▶ [Assignment]:
Pictures aside, repeat every record below exactly.

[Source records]
· · · ·

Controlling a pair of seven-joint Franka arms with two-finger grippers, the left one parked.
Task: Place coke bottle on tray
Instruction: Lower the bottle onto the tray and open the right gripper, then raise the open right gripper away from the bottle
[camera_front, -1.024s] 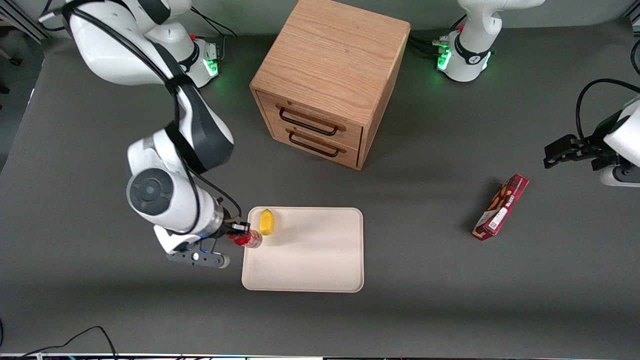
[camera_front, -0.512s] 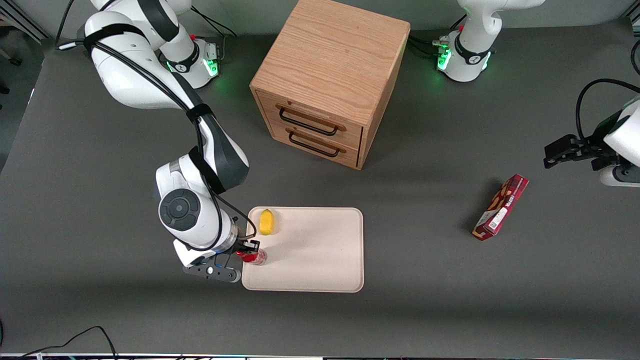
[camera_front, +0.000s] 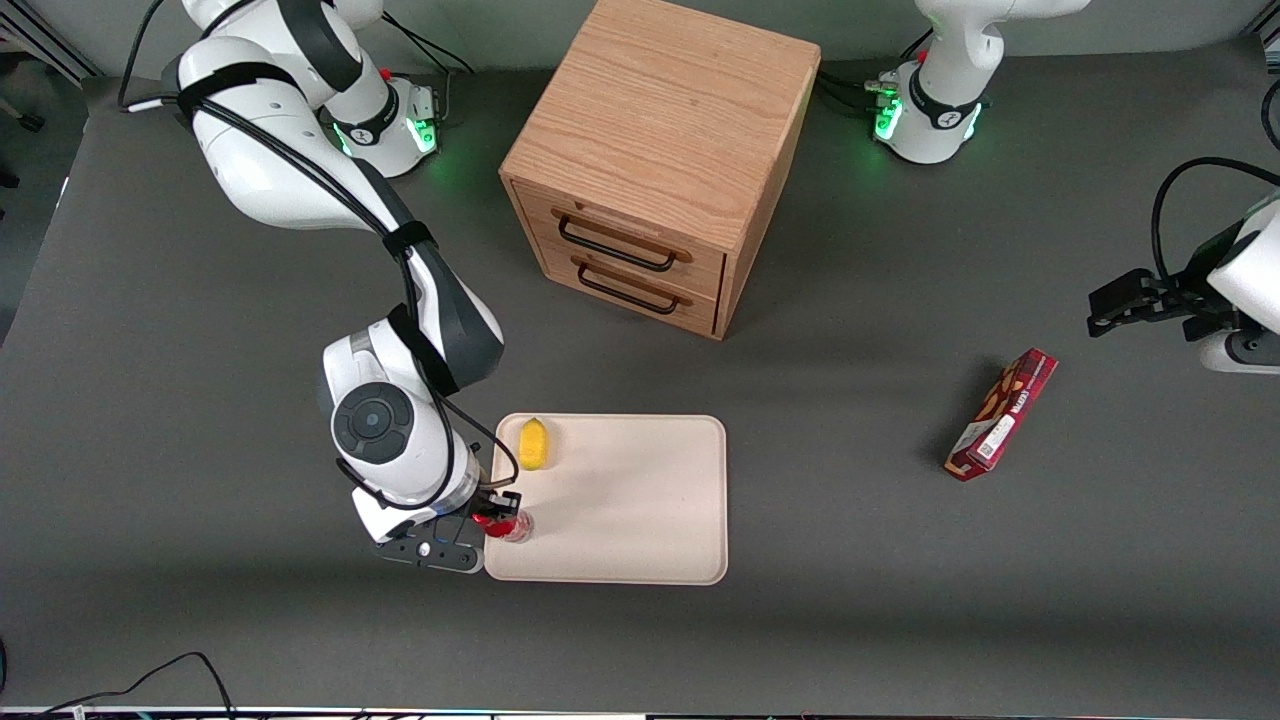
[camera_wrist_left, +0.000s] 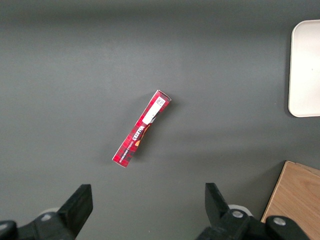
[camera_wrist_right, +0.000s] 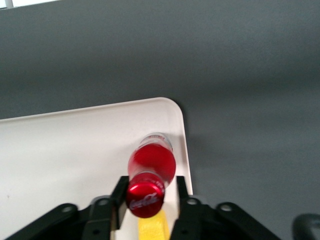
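Observation:
The coke bottle (camera_front: 510, 524) is small and red with a red cap, and it stands upright between my fingers. My right gripper (camera_front: 498, 516) is shut on it, over the corner of the cream-white tray (camera_front: 620, 500) nearest the front camera, at the working arm's end. In the right wrist view the cap and red body of the bottle (camera_wrist_right: 151, 165) sit between the black fingers of the gripper (camera_wrist_right: 150, 192), with the clear base just inside the tray's rim (camera_wrist_right: 182, 135). I cannot tell whether the base touches the tray. The tray's edge also shows in the left wrist view (camera_wrist_left: 305, 65).
A yellow object (camera_front: 534, 444) lies on the tray, farther from the camera than the bottle. A wooden two-drawer cabinet (camera_front: 660, 150) stands farther back. A red snack box (camera_front: 1002, 414) lies on the table toward the parked arm's end.
My gripper has carried the bottle nearer the front camera along the tray's edge, from beside the yellow object to the tray's near corner.

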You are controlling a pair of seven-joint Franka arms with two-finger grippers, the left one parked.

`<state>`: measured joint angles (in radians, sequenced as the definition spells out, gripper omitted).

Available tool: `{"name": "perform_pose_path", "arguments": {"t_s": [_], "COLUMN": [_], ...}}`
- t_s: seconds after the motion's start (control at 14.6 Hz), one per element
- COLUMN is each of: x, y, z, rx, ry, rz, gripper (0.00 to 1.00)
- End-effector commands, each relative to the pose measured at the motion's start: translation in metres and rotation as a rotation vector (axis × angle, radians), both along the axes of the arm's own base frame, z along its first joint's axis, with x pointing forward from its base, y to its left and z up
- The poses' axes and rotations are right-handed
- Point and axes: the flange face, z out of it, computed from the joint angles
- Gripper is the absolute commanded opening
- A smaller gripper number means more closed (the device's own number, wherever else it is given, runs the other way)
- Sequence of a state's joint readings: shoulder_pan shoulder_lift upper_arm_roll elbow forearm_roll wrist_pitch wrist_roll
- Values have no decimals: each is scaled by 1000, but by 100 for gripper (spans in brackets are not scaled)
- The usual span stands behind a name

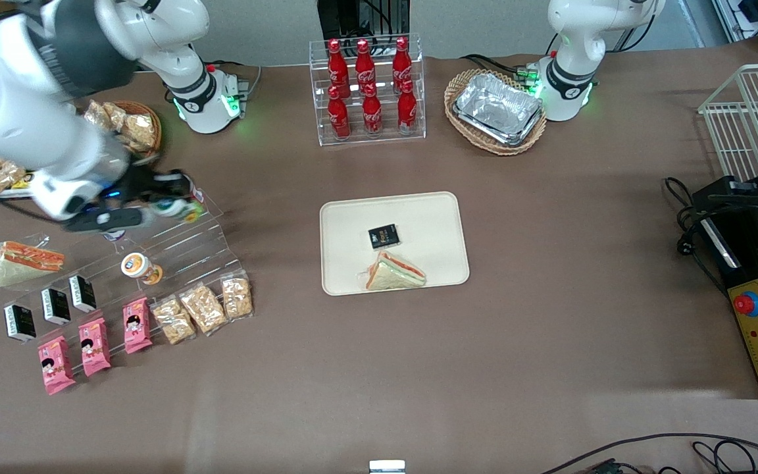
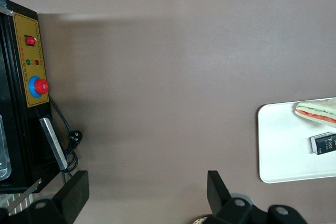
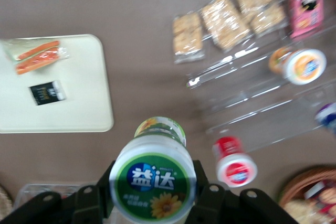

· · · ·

▶ [Written solution]:
Controlling a pair of seven-joint Franka arms with two-finger grippers, the left one parked.
Task: Place coke bottle on tray
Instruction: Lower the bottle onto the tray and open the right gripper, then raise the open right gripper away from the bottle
[camera_front, -1.024s] 
[camera_front, -0.512s] 
[camera_front, +0.000s] 
[camera_wrist_left, +0.000s] 
[camera_wrist_right, +0.000s] 
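Observation:
The coke bottle (camera_front: 510, 524) is small and red with a red cap, and it stands upright between my fingers. My right gripper (camera_front: 498, 516) is shut on it, over the corner of the cream-white tray (camera_front: 620, 500) nearest the front camera, at the working arm's end. In the right wrist view the cap and red body of the bottle (camera_wrist_right: 151, 165) sit between the black fingers of the gripper (camera_wrist_right: 150, 192), with the clear base just inside the tray's rim (camera_wrist_right: 182, 135). I cannot tell whether the base touches the tray. The tray's edge also shows in the left wrist view (camera_wrist_left: 305, 65).
A yellow object (camera_front: 534, 444) lies on the tray, farther from the camera than the bottle. A wooden two-drawer cabinet (camera_front: 660, 150) stands farther back. A red snack box (camera_front: 1002, 414) lies on the table toward the parked arm's end.
My gripper has carried the bottle nearer the front camera along the tray's edge, from beside the yellow object to the tray's near corner.
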
You are controlling a pair of seven-joint Franka arms with two-finger grippers, the left one parked.

`<state>`: measured joint angles (in radians, sequenced as the definition spells out, gripper omitted).

Available tool: `{"name": "perform_pose_path", "arguments": {"t_s": [_], "COLUMN": [_], ...}}`
- t_s: seconds after the motion's start (control at 14.6 Hz), one per element
- COLUMN is each of: x, y, z, rx, ry, rz, gripper (0.00 to 1.00)
- End-effector commands, each relative to the pose measured at the motion's start: translation in metres and rotation as a rotation vector (axis × angle, radians), both along the axes of the arm's own base frame, z along its first joint's axis, with x pointing forward from its base, y to its left and z up
- The poses' axes and rotations are right-handed
- Point and axes: the flange face, z out of it, computed from the joint angles
- Gripper is the absolute commanded opening
- A smaller gripper number means more closed (the device's own number, wherever else it is given, runs the other way)
- Sequence of a state's joint readings: shoulder_pan shoulder_lift upper_arm_roll elbow forearm_roll wrist_pitch wrist_roll
- Values have no decimals: each is scaled by 1000, but by 100 for gripper (spans in brackets are not scaled)
- The usual span stands behind a name

The answer was written out completely.